> **Work to be completed**:
Which lines run from the start of the data below to the line containing "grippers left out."? Set them down exactly, with none added.

(Collected data entries)
----------

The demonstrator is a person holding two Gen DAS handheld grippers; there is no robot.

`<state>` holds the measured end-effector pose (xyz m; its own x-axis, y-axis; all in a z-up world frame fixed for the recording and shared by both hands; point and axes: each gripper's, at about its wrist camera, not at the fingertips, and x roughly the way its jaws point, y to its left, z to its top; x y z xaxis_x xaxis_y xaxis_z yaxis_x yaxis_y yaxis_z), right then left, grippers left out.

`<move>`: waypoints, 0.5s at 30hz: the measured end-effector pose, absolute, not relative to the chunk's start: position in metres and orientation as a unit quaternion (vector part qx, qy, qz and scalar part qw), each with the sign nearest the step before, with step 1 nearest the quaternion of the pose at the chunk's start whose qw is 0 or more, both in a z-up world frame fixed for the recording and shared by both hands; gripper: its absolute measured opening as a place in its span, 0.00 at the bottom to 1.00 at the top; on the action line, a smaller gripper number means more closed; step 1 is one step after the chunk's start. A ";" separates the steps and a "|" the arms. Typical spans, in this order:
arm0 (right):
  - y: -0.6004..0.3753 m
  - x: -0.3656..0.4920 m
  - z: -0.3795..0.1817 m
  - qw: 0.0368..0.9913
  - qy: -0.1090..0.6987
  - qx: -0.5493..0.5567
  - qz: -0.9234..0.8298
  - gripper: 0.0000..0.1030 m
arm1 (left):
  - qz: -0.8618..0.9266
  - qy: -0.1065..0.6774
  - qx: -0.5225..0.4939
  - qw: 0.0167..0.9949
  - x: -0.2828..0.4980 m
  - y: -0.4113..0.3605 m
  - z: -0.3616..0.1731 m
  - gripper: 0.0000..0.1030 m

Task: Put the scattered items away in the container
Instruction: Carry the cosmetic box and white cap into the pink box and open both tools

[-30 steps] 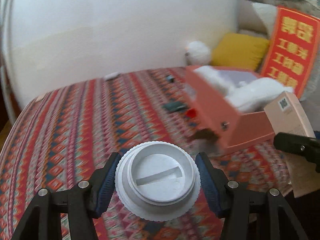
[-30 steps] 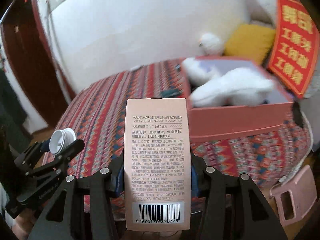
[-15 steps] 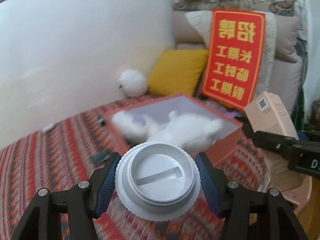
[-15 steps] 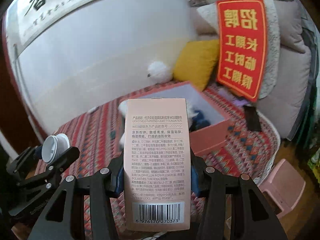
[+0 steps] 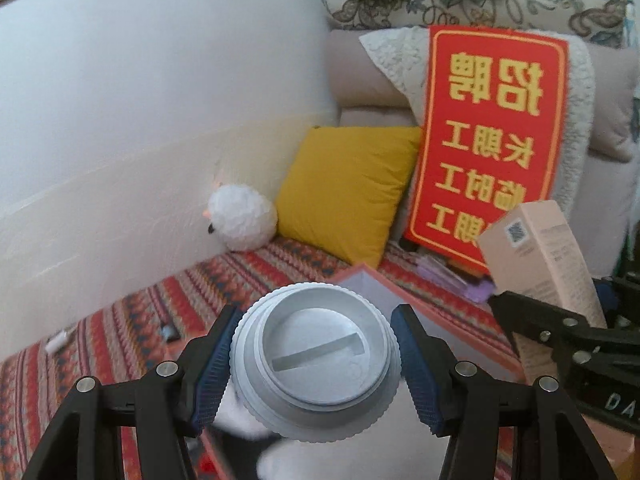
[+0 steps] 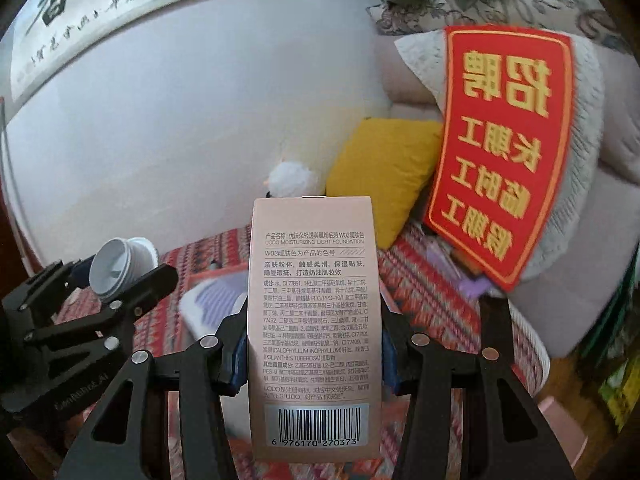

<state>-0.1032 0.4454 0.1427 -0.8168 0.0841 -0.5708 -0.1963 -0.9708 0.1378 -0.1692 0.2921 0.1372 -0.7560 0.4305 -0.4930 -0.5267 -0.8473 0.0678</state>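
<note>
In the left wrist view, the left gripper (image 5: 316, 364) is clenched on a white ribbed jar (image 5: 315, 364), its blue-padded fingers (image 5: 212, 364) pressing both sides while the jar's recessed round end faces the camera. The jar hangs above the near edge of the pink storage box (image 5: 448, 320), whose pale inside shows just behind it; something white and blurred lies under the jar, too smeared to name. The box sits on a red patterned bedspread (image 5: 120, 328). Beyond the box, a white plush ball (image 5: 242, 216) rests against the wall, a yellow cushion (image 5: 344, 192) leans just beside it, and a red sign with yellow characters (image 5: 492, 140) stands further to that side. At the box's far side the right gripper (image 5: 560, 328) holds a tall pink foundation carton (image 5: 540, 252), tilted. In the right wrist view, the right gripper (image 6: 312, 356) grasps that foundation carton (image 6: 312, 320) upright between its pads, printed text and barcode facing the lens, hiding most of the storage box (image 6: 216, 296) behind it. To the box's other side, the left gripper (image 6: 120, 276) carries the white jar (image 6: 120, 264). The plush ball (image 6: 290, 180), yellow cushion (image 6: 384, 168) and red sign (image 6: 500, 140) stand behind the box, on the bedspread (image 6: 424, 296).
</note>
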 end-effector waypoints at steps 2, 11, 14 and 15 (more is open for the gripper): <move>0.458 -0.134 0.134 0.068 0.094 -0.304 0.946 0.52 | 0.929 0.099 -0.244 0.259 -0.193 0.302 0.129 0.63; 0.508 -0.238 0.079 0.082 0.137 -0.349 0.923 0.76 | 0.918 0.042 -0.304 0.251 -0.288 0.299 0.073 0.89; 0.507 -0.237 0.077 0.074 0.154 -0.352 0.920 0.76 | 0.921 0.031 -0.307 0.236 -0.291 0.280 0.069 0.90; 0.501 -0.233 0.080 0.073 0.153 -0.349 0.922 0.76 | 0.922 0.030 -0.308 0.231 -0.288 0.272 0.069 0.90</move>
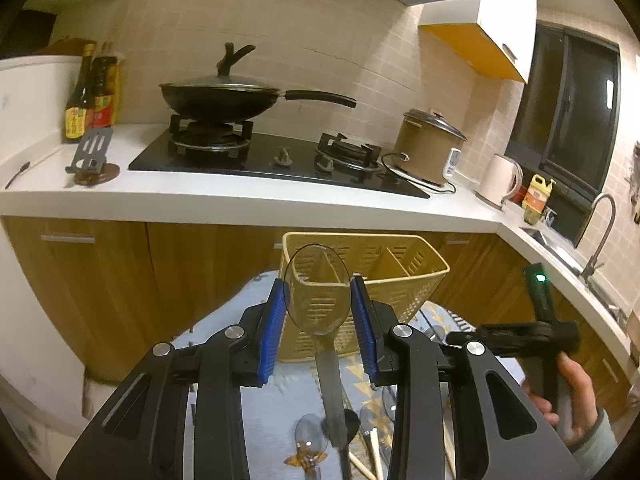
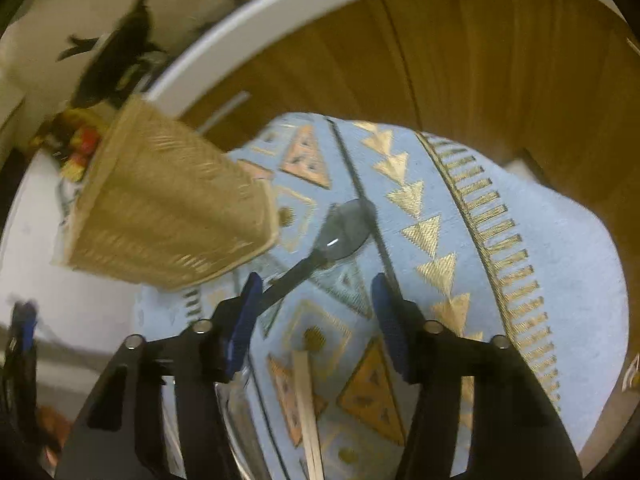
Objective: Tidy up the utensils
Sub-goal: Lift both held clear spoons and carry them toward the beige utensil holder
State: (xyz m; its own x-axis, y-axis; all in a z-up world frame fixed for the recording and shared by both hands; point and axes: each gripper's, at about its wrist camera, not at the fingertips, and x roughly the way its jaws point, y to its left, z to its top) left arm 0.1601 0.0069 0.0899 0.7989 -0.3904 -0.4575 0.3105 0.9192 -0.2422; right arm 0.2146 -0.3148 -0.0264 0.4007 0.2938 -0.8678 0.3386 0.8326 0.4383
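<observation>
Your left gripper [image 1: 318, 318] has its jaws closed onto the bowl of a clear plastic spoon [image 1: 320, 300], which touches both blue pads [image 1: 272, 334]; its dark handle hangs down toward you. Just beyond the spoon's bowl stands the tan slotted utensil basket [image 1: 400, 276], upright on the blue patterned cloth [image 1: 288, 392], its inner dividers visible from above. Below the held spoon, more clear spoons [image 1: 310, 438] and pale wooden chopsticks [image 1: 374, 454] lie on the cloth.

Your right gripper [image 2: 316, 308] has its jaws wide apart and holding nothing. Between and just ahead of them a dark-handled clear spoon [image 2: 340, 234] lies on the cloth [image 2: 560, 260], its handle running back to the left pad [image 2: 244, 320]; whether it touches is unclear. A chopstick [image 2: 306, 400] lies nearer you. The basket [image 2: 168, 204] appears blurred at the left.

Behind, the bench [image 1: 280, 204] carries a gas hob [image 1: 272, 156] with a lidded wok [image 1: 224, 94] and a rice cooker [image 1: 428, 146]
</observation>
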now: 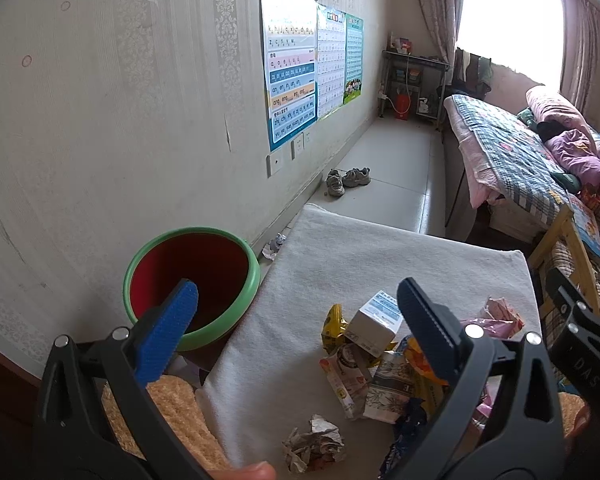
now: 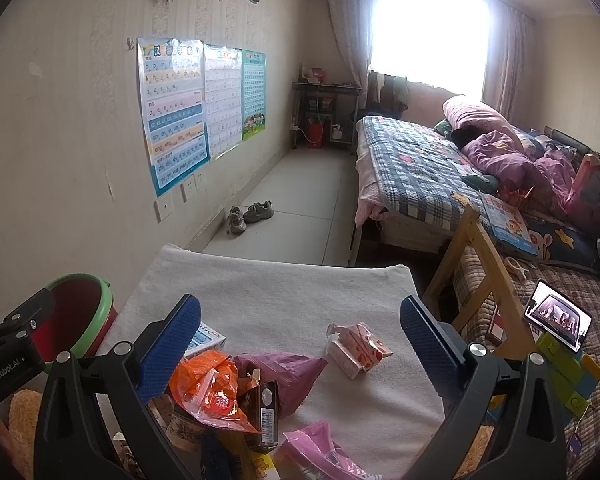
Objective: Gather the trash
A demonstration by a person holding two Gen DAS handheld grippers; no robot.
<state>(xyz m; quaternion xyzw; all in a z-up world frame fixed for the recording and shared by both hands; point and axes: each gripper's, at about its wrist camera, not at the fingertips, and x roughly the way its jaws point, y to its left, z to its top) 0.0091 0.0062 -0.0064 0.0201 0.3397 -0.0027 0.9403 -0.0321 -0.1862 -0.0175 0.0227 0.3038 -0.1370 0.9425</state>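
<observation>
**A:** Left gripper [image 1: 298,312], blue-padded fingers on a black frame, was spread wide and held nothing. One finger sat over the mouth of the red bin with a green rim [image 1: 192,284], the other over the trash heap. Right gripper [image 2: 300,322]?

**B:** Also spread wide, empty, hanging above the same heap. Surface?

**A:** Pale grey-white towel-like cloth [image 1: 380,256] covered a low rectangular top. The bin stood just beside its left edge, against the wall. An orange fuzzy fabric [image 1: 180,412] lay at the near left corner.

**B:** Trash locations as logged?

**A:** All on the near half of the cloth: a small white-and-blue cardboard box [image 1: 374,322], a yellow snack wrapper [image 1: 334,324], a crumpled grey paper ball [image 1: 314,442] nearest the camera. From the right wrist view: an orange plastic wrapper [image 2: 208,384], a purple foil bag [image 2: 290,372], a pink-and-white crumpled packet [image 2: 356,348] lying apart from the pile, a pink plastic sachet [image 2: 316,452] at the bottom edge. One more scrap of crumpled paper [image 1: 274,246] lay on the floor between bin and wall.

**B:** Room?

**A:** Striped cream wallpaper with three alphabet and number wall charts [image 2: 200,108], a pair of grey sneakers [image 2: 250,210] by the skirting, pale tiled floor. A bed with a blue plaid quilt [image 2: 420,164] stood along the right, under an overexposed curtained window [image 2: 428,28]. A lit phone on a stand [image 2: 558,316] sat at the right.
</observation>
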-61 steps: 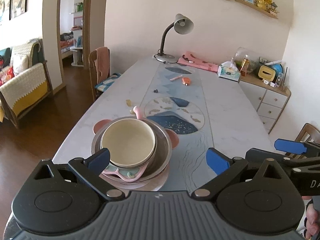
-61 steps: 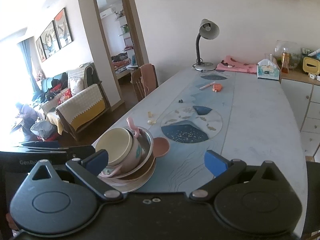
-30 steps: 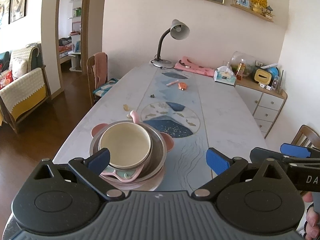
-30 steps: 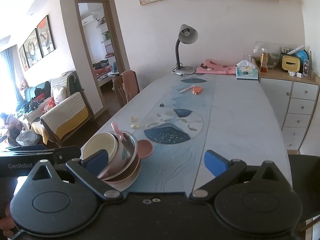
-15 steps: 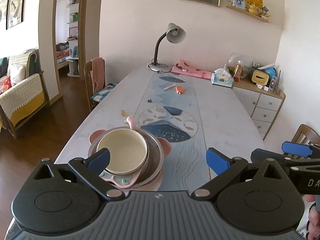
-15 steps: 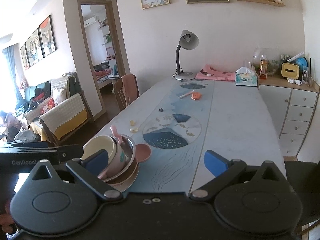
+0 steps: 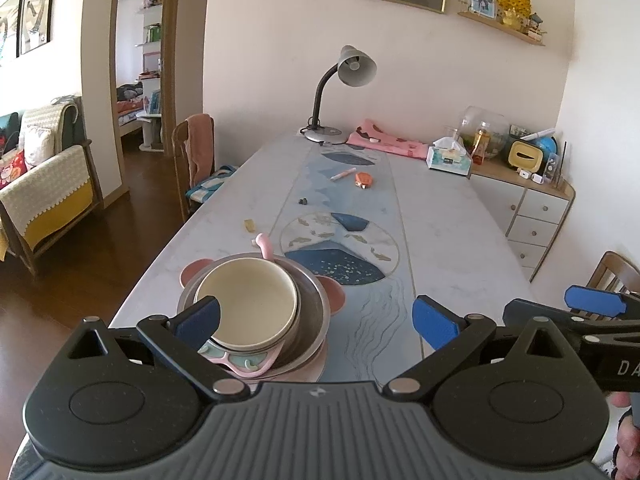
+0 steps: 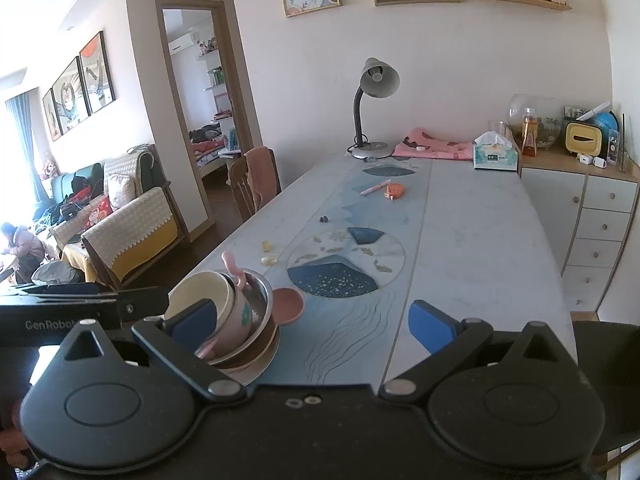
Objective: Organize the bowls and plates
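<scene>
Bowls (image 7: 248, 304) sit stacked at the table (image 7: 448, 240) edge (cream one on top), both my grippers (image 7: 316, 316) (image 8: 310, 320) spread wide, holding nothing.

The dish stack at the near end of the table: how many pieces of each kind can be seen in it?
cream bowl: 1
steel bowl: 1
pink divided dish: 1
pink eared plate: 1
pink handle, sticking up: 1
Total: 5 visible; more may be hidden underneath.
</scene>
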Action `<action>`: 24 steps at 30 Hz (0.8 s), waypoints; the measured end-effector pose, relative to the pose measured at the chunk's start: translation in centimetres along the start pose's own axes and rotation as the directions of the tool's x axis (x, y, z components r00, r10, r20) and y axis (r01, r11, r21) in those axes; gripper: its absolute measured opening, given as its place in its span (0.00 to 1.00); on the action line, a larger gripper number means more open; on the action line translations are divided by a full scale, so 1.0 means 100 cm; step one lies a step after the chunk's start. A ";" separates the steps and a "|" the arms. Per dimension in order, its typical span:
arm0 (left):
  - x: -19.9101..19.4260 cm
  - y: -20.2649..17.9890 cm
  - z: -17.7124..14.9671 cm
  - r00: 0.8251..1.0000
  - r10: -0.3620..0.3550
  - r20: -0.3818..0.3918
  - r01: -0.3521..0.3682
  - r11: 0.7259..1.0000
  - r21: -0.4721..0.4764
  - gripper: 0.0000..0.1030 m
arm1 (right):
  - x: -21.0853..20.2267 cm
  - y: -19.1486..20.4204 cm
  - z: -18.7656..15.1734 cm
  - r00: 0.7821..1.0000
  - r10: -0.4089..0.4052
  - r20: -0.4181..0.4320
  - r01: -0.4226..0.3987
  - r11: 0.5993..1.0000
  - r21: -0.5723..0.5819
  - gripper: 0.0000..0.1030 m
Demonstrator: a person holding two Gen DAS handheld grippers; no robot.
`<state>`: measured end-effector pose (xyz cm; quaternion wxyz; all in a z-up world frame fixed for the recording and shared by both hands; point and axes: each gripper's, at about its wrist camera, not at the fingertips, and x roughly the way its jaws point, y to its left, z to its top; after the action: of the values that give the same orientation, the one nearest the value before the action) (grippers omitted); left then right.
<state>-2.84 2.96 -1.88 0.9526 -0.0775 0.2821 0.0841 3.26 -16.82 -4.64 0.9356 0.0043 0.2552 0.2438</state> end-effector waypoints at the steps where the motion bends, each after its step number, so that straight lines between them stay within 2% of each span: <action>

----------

> **Expected answer**:
The demonstrator is a person holding two Gen DAS handheld grippers; there is no robot.

`<state>` holds the measured end-effector pose (xyz m; its own x-axis, y-axis; all in a z-up world frame fixed for the recording and shared by both hands; point and axes: each gripper's, at about its wrist camera, not at the fingertips, and x roughly the way its jaws point, y to its left, z to its top; x y z xaxis_x xaxis_y xaxis_z yaxis_x yaxis_y yaxis_z), right then left, grippers left out.

This answer is complete as written.